The clock struck four and five. Before it struck again daylight would have come; and before night came again, what? To lie still in the torment of this new experience of wakefulness with its peculiar, half-recognized forebodings, had become unbearable. She rose and dressed and went down stairs softly, candle in hand, aware only that every agitated fibre of her being was whipping her to action which should give some muscular relief from the strain of her overwrought faculties. She would go into the garden and walk there, waiting for sunrise. But at the edge of the path she was arrested by a shadow coming from the servants’ sleeping-quarters. It was Ignacio, the little Indian who cared for her horse, ran errands, and fought garden bugs for her—Ignacio, the note-bearer.
“Senorita! senorita!” he exclaimed, and his voice, vibrant with something stronger than surprise, had a certain knowing quality, as if he understood more than he dared to utter. “Senorita, you rise early!”
“Sometimes one likes to look at the morning stars,” she remarked.
But there were no stars; only a pale moon, as Ignacio could see for himself.
“Senorita, that young man who was here and Pete Leddy—do you know, senorita?”
“The young man who came down from the pass with me, you mean?” she asked, inwardly shamed at her simulation of casual curiosity.
“Yes, he and Leddy—bad blood between them’” said Ignacio. “You no know, senorita?
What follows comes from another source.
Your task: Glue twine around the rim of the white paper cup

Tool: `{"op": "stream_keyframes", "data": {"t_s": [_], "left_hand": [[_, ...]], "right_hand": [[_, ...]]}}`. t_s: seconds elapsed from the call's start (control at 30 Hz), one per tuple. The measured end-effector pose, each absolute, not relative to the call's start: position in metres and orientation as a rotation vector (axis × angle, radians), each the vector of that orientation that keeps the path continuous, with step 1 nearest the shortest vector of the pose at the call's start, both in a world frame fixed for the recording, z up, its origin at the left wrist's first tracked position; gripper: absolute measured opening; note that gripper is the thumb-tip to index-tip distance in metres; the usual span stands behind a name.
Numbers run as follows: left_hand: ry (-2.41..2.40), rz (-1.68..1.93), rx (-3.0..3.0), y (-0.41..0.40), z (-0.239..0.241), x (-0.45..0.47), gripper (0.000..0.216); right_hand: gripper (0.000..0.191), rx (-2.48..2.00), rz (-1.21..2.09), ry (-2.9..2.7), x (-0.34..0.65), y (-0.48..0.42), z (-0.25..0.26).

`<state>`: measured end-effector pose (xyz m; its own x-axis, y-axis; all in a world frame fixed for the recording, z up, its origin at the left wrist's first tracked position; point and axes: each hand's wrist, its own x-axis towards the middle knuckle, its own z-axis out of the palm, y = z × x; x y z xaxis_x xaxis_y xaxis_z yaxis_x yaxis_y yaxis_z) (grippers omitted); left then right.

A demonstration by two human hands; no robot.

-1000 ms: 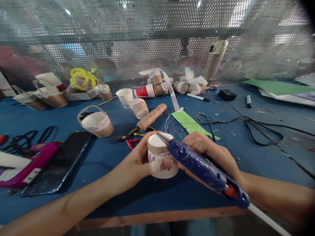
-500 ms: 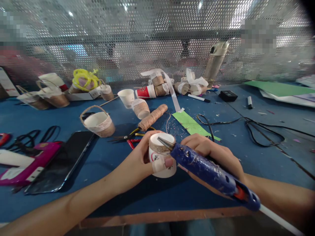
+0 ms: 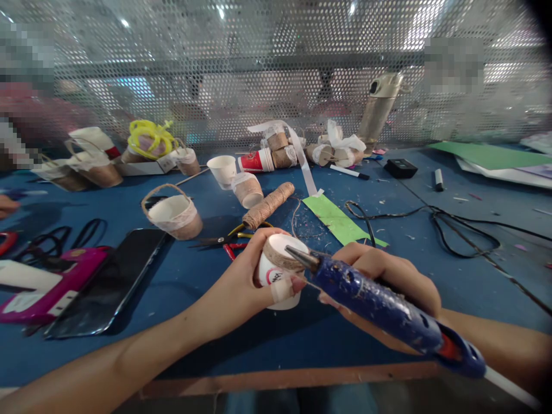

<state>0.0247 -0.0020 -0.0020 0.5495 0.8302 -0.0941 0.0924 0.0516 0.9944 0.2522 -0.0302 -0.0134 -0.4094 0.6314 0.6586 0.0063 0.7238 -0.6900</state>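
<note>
My left hand [image 3: 263, 276] is closed round a white paper cup [image 3: 268, 265], held upside down with its base up and slightly tilted. Brown twine [image 3: 276, 256] is wound in a band just below that base. A strip of tape wraps my left thumb. In my right hand [image 3: 388, 282] is a blue glue gun [image 3: 379, 305], its metal nozzle pointing left over the cup's base. A white glue stick [image 3: 511, 388] sticks out of its back end. A thin strand of twine seems to run from the cup to my right fingers.
Beyond the cup lie a twine roll [image 3: 269, 204], scissors [image 3: 222, 240] and a green strip [image 3: 334, 218]. A small basket [image 3: 175, 218], phone [image 3: 107, 282] and magenta tool [image 3: 77, 276] are left. Black cable [image 3: 452, 230] loops right. Another person's hand [image 3: 6, 206] shows at far left.
My right hand and the glue gun have shifted a little right. The cup has tilted slightly in my left hand. Another person's hand has appeared at the far left.
</note>
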Motion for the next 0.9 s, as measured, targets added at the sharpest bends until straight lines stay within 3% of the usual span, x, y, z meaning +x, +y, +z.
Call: {"op": "stream_keyframes", "data": {"t_s": [0.3,0.9], "left_hand": [[0.946,0.686,1.391,-0.002,0.002,0.024,0.050],[0.873,0.659,1.341,-0.001,0.002,0.021,0.048]], "right_hand": [[0.029,-0.891,0.546,-1.793,0.241,-0.038,-0.007],[0.015,-1.013,0.665,-1.765,0.244,-0.035,-0.001]]}}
They fight at daybreak.”
The pantomime in the store, Jack’s form disappearing with its easy step into the night, analyzed in the light of this news became the natural climax of a series of events all under the spell of fatality.
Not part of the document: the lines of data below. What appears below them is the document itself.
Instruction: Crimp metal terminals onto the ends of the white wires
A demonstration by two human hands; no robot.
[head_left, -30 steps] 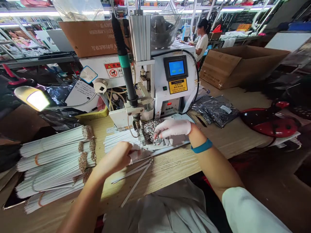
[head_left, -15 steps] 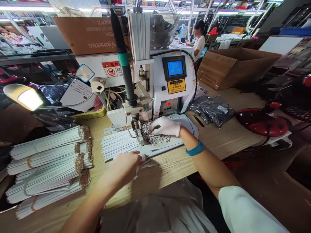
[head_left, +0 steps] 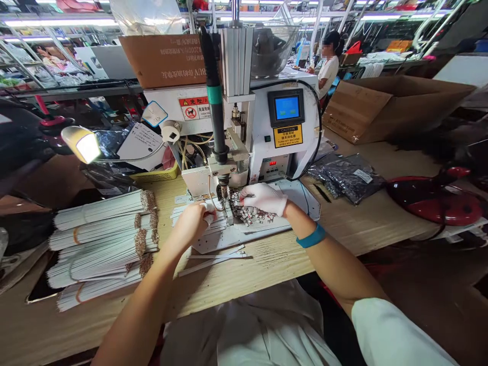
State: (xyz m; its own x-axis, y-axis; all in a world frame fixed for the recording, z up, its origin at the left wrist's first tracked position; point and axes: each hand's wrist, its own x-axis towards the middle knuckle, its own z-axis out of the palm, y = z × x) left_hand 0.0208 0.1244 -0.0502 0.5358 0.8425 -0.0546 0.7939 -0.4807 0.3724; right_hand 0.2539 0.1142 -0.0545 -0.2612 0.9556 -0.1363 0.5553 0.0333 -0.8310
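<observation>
My left hand (head_left: 193, 219) is closed, its capped fingertips pinching a white cable strip (head_left: 213, 222) just left of the soldering head (head_left: 223, 192) of the white machine (head_left: 263, 132). The hand rests over a small stack of white strips (head_left: 182, 212) on the machine's base plate (head_left: 244, 235). My right hand (head_left: 265, 198), in a white glove, curls down onto a pile of small connector pieces (head_left: 254, 216) just right of the head, fingertips pinched together. A blue band (head_left: 311, 237) is on that wrist.
Bundles of white strips with copper ends (head_left: 102, 244) lie at the left. Loose strips (head_left: 215, 259) rest near the table's front edge. A lamp (head_left: 82, 145), dark bags (head_left: 348, 175), a red object (head_left: 438, 201) and a cardboard box (head_left: 385, 104) surround the machine. Another person (head_left: 330, 63) sits far back.
My left hand has gone from the table's front edge up to the soldering head, leaving loose strips on the table. My right hand has stayed on the connector pile.
</observation>
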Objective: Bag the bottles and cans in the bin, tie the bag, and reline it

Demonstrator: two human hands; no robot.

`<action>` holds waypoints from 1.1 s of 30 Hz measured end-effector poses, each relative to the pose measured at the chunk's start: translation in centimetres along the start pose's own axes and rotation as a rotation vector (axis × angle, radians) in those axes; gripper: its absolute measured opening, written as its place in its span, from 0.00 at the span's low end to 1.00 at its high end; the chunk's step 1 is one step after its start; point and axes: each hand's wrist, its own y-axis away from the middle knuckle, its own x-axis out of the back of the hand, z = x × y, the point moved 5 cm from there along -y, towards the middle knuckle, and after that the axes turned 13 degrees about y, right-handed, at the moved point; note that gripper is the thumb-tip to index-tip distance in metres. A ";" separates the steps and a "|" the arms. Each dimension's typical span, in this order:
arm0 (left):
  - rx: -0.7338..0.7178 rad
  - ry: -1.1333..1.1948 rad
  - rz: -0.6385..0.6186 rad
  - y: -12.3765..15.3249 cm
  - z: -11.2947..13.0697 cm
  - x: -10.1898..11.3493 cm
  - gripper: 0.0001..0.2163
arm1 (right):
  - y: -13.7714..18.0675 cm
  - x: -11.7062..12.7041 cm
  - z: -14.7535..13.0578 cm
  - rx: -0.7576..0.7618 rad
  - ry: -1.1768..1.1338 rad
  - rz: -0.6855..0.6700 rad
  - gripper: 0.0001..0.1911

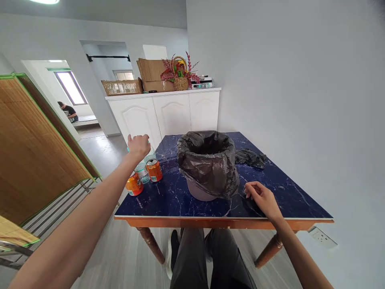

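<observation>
My left hand (138, 147) is curled over the top of a clear plastic bottle (142, 171) at the table's left edge; its fingertips are hidden behind the hand. Another clear bottle (152, 153) stands just behind. Two orange soda cans (154, 171) are upright beside the bottles. In the middle of the table is a trash bin (200, 192), lined with a black plastic bag (210, 170) folded over its rim. To the right of the bin, my right hand (262, 199) rests on the tabletop, fingers loosely bent and nothing visible in them.
A crumpled black plastic bag (250, 158) lies on the blue marbled table (177, 202), right of the bin. Behind stands a white cabinet (174, 114) with cardboard boxes and a flower basket (181, 83). A bamboo-mat rack (39, 148) is at left. A person (68, 112) sits in a far room.
</observation>
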 end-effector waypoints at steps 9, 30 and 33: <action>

“Come, Ignacio!” she said. “We must hurry!” And she started around the house toward the street.
VII
WHAT HAPPENED AT LANG’S
While Jack had been playing the pioneer of rural free delivery in Little Rivers, Pete Leddy, in the rear of Bill Lang’s store, was refusing all stimulants, but indulging in an unusually large cud of tobacco.
“Liquor ain’t no help in drawing a bead,” he explained to the loungers who followed him through the door after Jack had gone.
If Pete did not want to drink it was not discreet to press him, considering the mood he was in. The others took liberal doses, which seemed only to heighten the detail of the drama which they had witnessed. To Mary it had been all pantomime; to them it was dynamic with language. It was something beyond any previous contemplation of possibility in their cosmos.
The store had been enjoying an average evening. All present were expressing their undaunted faith in the invincibility of James J. Jeffries, when a smiling stranger appeared in the doorway. He was dressed like a regular cowboy dude. His like might have appeared on the stage, but had never been known to get off a Pullman in Arizona. And the instant he appeared, up flashed Pete Leddy’s revolver.